TO DO. Starting at the top of the data and ending with the line that holds "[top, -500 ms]", transcribe each line exactly; include both ends.

GIVEN DATA.
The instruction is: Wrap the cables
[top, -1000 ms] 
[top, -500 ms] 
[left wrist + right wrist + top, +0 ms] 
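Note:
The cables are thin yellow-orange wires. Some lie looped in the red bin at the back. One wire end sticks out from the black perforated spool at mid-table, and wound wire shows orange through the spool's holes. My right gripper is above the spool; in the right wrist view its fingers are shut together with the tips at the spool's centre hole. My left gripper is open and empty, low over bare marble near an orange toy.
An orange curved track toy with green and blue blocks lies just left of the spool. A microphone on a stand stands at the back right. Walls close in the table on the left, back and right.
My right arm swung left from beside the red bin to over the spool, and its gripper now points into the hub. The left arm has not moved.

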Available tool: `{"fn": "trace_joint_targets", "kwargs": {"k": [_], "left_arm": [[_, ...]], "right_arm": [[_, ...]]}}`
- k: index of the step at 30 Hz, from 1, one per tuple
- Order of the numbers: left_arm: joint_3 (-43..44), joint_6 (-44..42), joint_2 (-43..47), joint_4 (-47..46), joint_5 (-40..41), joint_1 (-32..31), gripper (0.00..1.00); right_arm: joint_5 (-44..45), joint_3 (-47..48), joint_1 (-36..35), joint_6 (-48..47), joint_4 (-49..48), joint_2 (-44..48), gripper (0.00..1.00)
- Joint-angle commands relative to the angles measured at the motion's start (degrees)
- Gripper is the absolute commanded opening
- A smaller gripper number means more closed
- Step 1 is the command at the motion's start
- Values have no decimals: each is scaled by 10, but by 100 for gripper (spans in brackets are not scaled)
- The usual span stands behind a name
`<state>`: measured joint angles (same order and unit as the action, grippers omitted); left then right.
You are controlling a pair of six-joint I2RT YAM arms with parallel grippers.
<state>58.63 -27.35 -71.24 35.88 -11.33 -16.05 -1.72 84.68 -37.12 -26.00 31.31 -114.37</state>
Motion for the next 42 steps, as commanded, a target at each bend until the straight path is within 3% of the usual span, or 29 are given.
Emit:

RESPONSE.
The instruction is: Wrap the cables
[top, -1000 ms] 
[top, -500 ms] 

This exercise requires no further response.